Beach Farmhouse is a Grade II listed building in the South Gloucestershire local planning authority area, England. First listed on 15 July 1981. House. 3 related planning applications.
Beach Farmhouse
- WRENN ID
- floating-mortar-bistre
- Grade
- II
- Local Planning Authority
- South Gloucestershire
- Country
- England
- Date first listed
- 15 July 1981
- Type
- House
- Source
- Historic England listing
Description
Beach Farmhouse is likely late 17th or early 18th century, although it is said to date after 1643. It is an "L"-shaped building. The exterior is rendered over rubble with stone quoins. The roof is now covered in modern pantiles, with gabled ends featuring copings and tall ashlar stacks with caps. There are two dormer gables with saddle stones to the front. The front elevation has two and a half storeys and three windows, with stone mullioned casements of two and three lights, each with a dripmould. A central door opening has a plain door within a wooden frame. It is likely that the symmetrical late 17th-century appearance of the front is a 19th-century restoration of a similar design. A long gabled extension wing projects to the rear, featuring a square stack and two-light stone mullioned windows with dripmoulds.

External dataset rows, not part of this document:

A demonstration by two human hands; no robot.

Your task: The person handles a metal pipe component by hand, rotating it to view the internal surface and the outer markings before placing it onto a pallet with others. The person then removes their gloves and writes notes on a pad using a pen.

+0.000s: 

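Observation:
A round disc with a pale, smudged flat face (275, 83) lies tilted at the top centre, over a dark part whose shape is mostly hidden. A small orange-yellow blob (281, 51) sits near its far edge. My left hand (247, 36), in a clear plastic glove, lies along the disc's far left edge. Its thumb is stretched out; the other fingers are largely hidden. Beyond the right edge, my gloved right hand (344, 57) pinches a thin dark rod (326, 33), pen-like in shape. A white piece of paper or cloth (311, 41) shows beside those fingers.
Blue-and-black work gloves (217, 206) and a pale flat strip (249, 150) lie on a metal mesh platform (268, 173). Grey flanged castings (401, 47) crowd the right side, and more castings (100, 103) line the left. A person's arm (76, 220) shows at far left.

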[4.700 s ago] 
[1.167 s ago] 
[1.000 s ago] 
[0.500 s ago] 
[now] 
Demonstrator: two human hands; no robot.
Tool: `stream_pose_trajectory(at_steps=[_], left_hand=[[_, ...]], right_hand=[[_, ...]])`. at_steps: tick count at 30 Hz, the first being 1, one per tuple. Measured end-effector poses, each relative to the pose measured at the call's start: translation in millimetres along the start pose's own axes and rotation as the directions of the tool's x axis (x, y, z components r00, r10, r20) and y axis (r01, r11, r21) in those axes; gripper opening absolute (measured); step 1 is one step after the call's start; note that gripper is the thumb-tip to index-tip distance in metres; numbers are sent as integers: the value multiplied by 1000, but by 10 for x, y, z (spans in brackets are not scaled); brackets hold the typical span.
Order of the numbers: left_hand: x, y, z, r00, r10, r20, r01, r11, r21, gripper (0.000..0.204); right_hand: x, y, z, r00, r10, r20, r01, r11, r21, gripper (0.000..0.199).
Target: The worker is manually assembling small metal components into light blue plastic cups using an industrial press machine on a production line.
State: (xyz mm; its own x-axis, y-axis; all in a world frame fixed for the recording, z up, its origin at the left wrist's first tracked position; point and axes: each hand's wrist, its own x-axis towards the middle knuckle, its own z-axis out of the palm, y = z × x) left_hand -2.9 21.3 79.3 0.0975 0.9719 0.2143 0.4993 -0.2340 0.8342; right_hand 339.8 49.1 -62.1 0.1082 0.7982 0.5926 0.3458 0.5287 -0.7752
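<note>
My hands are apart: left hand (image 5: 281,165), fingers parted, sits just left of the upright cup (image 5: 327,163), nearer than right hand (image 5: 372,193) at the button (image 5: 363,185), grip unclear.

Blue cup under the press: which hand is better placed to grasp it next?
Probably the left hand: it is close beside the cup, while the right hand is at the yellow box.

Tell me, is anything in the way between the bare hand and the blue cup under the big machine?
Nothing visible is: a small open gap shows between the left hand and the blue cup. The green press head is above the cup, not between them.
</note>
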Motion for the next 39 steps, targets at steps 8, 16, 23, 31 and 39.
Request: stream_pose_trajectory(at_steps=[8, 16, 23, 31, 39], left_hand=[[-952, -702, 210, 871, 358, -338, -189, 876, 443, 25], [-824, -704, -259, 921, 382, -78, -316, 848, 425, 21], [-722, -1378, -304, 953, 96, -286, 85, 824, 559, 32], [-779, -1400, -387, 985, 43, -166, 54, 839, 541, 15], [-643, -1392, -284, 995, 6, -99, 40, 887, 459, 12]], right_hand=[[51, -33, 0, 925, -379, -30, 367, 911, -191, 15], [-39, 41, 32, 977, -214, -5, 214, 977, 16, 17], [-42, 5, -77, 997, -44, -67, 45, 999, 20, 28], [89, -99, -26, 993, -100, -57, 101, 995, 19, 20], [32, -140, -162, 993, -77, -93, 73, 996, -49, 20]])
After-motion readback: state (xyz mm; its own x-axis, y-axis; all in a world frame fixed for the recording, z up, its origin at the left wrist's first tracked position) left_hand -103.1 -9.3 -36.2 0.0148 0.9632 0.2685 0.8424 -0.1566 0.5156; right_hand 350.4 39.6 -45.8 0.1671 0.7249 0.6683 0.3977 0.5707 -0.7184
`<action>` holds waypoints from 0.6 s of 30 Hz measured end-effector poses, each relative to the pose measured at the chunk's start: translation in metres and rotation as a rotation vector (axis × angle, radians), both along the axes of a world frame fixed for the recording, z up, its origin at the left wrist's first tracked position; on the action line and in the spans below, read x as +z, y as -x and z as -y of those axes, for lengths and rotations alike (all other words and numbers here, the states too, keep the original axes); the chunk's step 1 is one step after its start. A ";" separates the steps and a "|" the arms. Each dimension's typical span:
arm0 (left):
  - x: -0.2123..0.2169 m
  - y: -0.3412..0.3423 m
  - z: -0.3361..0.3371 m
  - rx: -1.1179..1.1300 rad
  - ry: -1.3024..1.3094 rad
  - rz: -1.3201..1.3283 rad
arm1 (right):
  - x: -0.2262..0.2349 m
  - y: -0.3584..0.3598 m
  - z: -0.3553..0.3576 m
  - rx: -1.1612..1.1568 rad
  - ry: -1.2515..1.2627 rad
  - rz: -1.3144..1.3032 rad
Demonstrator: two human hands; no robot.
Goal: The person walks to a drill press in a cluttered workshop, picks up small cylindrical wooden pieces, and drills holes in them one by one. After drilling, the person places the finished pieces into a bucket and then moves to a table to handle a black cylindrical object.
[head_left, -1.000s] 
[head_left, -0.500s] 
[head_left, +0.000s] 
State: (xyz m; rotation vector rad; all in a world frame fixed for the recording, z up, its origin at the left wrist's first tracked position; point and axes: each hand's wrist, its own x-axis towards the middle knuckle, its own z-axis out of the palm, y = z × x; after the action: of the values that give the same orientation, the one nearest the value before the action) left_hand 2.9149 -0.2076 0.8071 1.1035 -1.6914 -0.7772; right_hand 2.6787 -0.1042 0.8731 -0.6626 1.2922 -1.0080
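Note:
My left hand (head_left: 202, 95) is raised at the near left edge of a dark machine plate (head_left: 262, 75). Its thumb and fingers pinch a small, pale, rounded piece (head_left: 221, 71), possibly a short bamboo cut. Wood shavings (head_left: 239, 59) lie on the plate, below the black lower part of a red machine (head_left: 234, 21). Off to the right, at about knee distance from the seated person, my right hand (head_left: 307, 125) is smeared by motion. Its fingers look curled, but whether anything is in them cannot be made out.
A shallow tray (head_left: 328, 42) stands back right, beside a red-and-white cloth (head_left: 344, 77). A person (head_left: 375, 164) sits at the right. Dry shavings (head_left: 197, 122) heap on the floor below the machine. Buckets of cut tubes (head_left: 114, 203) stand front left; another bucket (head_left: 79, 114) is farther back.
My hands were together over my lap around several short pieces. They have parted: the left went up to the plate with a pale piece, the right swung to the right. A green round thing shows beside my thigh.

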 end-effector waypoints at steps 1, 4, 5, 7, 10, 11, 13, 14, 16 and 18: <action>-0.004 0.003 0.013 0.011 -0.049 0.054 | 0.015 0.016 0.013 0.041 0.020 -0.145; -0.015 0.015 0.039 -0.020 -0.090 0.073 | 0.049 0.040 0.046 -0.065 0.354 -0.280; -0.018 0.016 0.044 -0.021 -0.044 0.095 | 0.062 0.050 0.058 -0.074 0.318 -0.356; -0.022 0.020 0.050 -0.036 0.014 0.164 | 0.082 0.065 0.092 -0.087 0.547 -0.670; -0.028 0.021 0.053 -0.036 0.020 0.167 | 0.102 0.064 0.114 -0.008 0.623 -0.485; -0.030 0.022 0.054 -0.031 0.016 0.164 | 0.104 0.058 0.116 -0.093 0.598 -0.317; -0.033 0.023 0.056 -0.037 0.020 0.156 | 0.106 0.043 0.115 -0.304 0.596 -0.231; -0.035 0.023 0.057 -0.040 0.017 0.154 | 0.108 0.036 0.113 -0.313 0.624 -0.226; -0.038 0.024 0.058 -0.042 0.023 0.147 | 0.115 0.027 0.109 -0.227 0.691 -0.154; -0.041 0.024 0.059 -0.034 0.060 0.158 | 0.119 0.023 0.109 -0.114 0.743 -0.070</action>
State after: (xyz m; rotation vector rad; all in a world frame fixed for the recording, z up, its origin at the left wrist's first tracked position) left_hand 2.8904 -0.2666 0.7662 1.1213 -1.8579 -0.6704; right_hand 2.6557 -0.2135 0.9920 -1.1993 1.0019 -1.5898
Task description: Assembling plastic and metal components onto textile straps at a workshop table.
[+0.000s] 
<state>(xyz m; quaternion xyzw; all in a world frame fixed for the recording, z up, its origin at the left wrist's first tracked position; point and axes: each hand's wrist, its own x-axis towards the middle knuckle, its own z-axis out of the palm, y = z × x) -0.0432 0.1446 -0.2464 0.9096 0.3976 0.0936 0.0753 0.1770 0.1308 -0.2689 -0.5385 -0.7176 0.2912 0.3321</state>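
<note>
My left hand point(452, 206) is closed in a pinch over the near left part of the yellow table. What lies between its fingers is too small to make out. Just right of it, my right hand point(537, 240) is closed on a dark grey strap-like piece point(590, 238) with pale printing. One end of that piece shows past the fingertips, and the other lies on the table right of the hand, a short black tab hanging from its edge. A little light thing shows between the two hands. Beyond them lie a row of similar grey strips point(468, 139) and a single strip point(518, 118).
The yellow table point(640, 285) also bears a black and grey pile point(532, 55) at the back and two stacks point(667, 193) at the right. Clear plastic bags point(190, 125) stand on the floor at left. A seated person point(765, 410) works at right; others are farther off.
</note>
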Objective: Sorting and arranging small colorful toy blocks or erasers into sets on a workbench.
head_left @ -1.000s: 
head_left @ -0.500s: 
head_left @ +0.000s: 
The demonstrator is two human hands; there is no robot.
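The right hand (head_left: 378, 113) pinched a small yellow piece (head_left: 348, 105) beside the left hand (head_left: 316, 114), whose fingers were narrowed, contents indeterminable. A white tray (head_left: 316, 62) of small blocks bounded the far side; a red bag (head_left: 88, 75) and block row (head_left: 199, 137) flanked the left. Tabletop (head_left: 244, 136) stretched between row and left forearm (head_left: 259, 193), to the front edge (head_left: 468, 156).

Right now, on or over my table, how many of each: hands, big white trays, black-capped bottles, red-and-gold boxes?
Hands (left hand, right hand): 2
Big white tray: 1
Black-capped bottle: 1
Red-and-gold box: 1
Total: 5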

A shorter, one-bay, two and a half-storey extension runs parallel to the rear wing.
Inside the rear extension, there is one original stop-chamfered door surround. The main section of the house has a four-bay roof, with end trusses supported on dormer walls.
The farmhouse occupies the site of, and may incorporate part of, a farm that was burned during the Battle of Lansdown in 1643.